The whole listing, from first line to last: copy it exactly.

» SUPPLIED MATERIAL:
######

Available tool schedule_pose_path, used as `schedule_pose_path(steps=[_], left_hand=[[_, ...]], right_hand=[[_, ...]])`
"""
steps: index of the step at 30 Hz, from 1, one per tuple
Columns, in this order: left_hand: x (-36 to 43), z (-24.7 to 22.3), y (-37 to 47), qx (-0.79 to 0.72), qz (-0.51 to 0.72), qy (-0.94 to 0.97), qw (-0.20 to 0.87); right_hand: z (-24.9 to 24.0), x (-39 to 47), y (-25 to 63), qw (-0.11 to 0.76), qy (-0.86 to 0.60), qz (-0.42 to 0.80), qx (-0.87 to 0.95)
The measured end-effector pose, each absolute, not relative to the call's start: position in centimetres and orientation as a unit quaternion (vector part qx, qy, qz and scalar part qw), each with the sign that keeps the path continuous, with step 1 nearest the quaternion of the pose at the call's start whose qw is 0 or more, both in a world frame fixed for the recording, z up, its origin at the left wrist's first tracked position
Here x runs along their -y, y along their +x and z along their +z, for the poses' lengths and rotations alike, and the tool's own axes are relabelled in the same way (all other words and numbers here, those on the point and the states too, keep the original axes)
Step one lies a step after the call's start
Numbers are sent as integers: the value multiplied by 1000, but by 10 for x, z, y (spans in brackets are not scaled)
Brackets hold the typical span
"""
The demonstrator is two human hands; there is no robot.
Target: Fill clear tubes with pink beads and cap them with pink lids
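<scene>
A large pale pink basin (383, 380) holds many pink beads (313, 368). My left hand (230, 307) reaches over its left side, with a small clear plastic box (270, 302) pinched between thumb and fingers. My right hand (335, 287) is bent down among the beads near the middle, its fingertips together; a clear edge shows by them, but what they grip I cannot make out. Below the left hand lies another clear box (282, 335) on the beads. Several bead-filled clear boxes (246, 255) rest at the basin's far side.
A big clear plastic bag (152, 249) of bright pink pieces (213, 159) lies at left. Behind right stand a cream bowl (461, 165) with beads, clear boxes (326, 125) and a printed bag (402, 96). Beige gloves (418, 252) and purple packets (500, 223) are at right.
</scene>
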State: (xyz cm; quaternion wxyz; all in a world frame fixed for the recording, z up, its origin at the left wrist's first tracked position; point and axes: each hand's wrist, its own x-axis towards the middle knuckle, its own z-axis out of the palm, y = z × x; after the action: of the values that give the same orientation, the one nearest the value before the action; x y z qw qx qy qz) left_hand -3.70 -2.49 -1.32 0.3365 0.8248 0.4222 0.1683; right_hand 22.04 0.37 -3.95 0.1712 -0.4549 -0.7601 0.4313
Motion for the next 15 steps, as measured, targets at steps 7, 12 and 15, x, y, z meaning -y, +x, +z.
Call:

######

» RESULT BELOW:
Available tool schedule_pose_path, used as `schedule_pose_path(steps=[_], left_hand=[[_, ...]], right_hand=[[_, ...]])`
"""
steps: index of the step at 30 Hz, from 1, one per tuple
Columns, in this order: left_hand: x (-36 to 43), z (-24.7 to 22.3), y (-37 to 47), qx (-0.79 to 0.72), qz (-0.51 to 0.72), qy (-0.94 to 0.97), qw (-0.20 to 0.87); right_hand: z (-24.9 to 24.0), x (-39 to 47), y (-25 to 63), qw (-0.11 to 0.76), qy (-0.86 to 0.60), qz (-0.42 to 0.80), qx (-0.87 to 0.95)
The measured end-effector pose, each absolute, not relative to the call's start: position in centimetres and orientation as a unit quaternion (vector part qx, qy, qz and scalar part qw), each with the sign that keeps the path continuous, with step 1 nearest the quaternion of the pose at the call's start whose qw is 0 or more, both in a world frame fixed for the recording, z up, its origin at the left wrist's first tracked position
Here x runs along their -y, y along their +x and z along their +z, for the poses' lengths and rotations alike, and the tool's own axes are relabelled in the same way (all other words and numbers here, those on the point and the states too, keep the original axes)
Step one lies a step after the call's start
Numbers are sent as integers: the value multiplied by 1000, but by 10 for x, z, y (spans in brackets are not scaled)
Brackets hold the typical span
"""
The demonstrator is two human hands; there is no robot.
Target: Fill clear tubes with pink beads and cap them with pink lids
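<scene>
A large pale pink basin (383, 380) holds many pink beads (313, 368). My left hand (230, 307) reaches over its left side, with a small clear plastic box (270, 302) pinched between thumb and fingers. My right hand (335, 287) is bent down among the beads near the middle, its fingertips together; a clear edge shows by them, but what they grip I cannot make out. Below the left hand lies another clear box (282, 335) on the beads. Several bead-filled clear boxes (246, 255) rest at the basin's far side.
A big clear plastic bag (152, 249) of bright pink pieces (213, 159) lies at left. Behind right stand a cream bowl (461, 165) with beads, clear boxes (326, 125) and a printed bag (402, 96). Beige gloves (418, 252) and purple packets (500, 223) are at right.
</scene>
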State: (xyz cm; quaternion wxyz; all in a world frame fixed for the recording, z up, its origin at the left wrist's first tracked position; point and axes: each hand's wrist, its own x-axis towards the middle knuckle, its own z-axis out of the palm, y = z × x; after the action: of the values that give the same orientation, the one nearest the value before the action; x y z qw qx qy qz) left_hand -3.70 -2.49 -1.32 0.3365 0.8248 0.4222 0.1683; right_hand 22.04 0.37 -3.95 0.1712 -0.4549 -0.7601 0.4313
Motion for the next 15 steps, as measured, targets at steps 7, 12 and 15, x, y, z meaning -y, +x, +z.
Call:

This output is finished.